How large is your backup job’s sqlite database? Mine is about 3.7GB on the NAS.
I vacuum my database regularly - have you tried doing that? I have heard some people see performance gains by doing a vacuum.
I made some progress on this front. I first tried to vacuum the SQLite db, which didn’t seem to alleviate the problem. I then reviewed the settings of my backup configuration and changed the “Backup retention” setting from “Delete backups that are older than 12 months” to “Smart backup retention”. The first backup right after was down from ~1 hour to ~40 minutes. The next backup after was then down to just 4 minutes.
I’ll keep an eye on the situation, but changing the backup retention setting may have fixed my issue.
P.S.: I now see what happened – changing the backup retention brought the backup down from 227 to 14 versions, and from ~280GB to ~260GB. Surely the large number of versions was the culprit. I’m still confused how smart backup retention calculates the number of versions though.
Changing the backup retention setting likely expunged a good bit of data from the
FileLookup table and probably other tables.
I have found at least one instance where a problematic SQL Query was forcing a full scan of the entire (very, very large) table it was operating on; adding an index was effective in eliminating that performance issue. But becase SQLite is not instrumented for performance analysis the way a ‘professional’ database like Oracle or Postgres it’s very difficult to pin this down.
Vacuuming the database is effective at performance improvement mostly when large amounts of data have recently been deleted or “replaced” because it rewrites the physical file to eliminate newly empty pages (fixed-length storage units within the data file) and regenerates ‘fragmented’ or ‘bloated’ indices which makes them more accurate and useful. Most people are doing it for space reasons, but it should also improve the planner’s performance in at least some cases, My background is in enterprise databases but I believe that SQLite will need to ‘look’ at empty pages in at least certain cases, though brief this increases overhead and may be a factor, here.
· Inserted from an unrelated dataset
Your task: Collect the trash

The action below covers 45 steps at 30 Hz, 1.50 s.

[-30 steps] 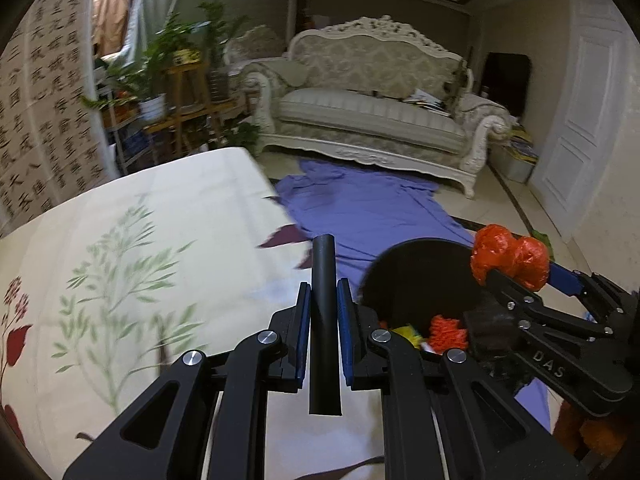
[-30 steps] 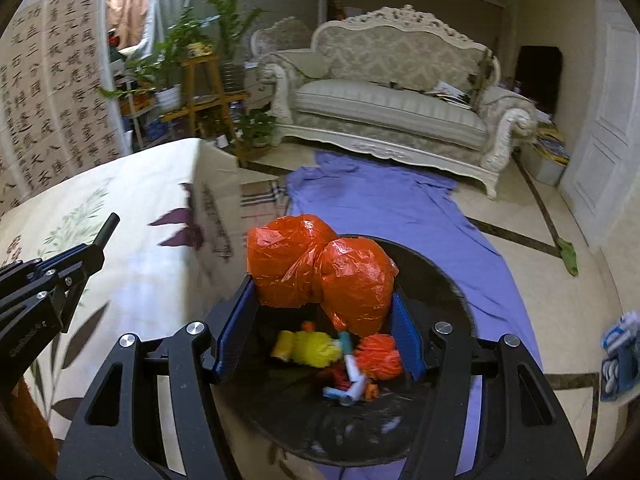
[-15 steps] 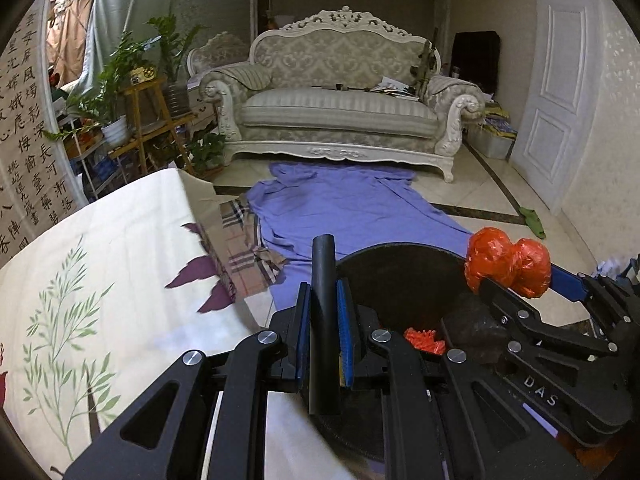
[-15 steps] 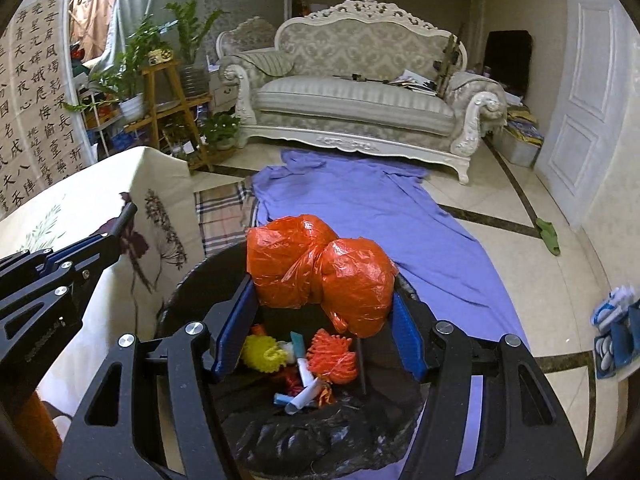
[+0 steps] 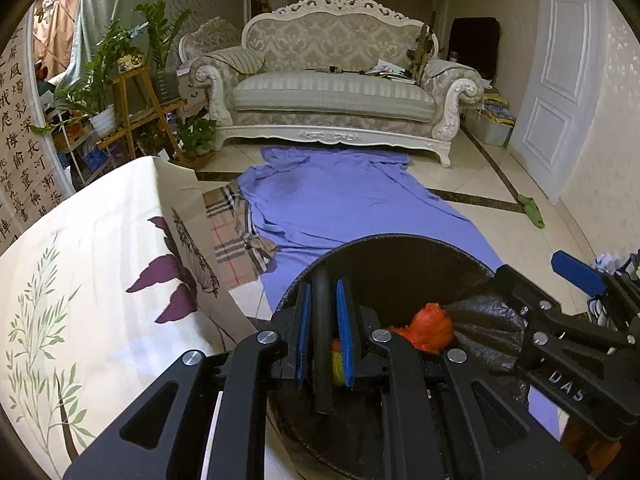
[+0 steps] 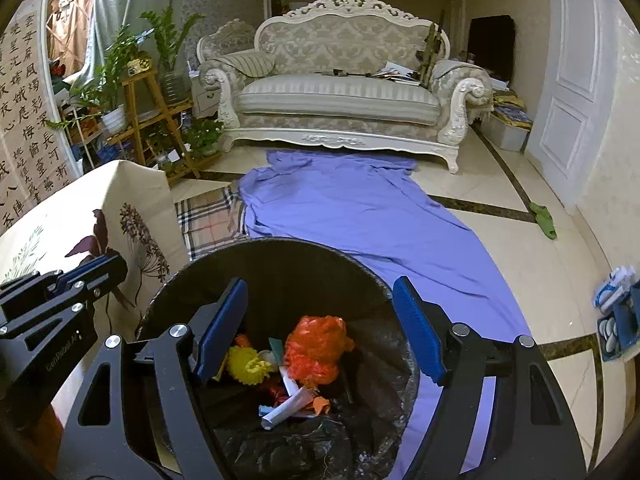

With that in mind, if you’ve not already, you might try vacuuming again and see if this causes further improvements. (Also consider doing
analyze as described at SQLite Query Language: ANALYZE as this will re-populate some metadata tables that planner can use to allow it to make better plans (hopefully.) However, note that
analyze-es are potentially as slow as
DB Browser for SQLite might be a way to force ANALYZE. I don’t run macOS, so can’t test on that system.
Run PRAGMA optimize when closing database connection #3749 discussed that versus ANALYZE. It went into v22.214.171.124-126.96.36.199_canary_2019-05-12 meaning anyone running a recent canary has that, but it’s “iffy”:
The PRAGMA optimize command will automatically run ANALYZE on individual tables on an as-needed basis. The recommended practice is for applications to invoke the PRAGMA optimize statement just before closing each database connection.